Task directions —
Below are lines of data; count those containing the word "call" and write nothing but the number.

Source data —

####################

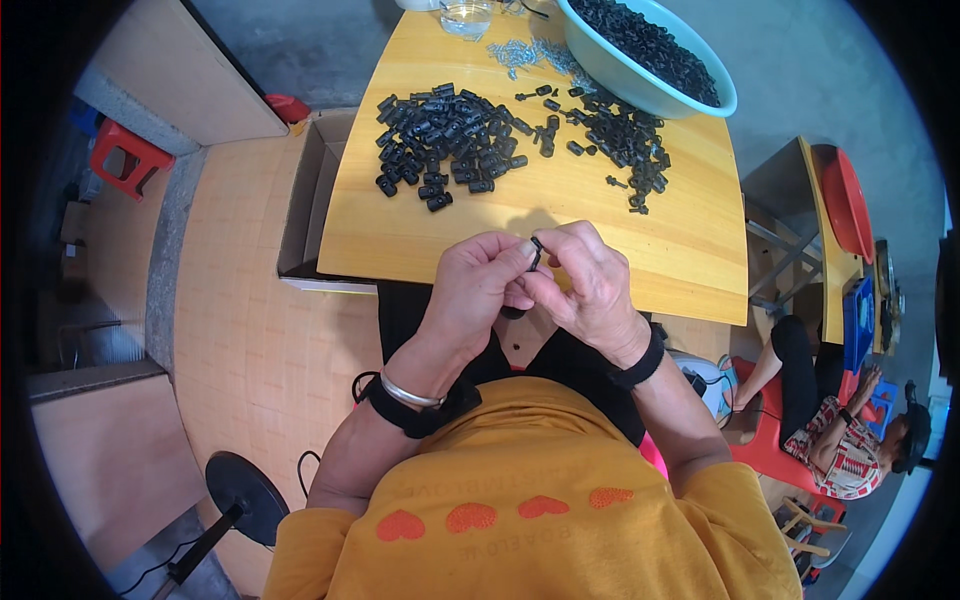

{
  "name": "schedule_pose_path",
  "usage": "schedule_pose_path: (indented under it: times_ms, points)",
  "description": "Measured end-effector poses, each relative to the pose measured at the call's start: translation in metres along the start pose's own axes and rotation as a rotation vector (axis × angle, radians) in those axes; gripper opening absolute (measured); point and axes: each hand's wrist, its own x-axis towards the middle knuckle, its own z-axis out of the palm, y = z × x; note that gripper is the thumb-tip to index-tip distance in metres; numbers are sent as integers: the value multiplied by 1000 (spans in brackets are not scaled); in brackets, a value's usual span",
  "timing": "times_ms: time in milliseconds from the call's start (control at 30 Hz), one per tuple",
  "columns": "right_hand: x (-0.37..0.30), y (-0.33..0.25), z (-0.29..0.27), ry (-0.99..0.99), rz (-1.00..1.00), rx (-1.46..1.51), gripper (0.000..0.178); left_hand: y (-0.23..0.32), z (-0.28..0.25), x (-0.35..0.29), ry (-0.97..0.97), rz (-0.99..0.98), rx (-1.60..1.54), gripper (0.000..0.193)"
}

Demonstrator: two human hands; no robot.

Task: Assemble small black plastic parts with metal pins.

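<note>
Pinch grip, both sides: holds small black part (537,256) in left hand (480,272) and right hand (588,275). Sits near wooden table (690,265), apart from heap of black pieces (450,140).

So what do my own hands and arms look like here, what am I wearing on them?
Your left hand and right hand are both ungloved. The left wrist has a shiny silver bangle and, just above it, a black strap with a bulkier black part. The right wrist has a plain-looking black band. Both arms have short, mustard-yellow sleeves.
</note>
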Motion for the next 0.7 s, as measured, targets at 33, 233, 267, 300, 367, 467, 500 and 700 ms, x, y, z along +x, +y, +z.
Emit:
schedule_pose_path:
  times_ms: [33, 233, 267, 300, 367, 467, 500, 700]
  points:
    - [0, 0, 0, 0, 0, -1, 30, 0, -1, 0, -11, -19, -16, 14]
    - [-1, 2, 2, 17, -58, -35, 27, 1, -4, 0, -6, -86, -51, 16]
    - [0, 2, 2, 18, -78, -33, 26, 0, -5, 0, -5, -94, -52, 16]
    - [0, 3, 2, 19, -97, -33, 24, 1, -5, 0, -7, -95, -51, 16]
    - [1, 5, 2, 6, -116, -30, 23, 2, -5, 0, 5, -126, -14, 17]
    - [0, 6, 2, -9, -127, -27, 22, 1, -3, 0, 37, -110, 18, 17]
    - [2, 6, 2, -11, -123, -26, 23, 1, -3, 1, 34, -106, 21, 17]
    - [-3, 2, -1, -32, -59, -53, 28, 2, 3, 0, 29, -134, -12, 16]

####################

Answer to this exercise —
2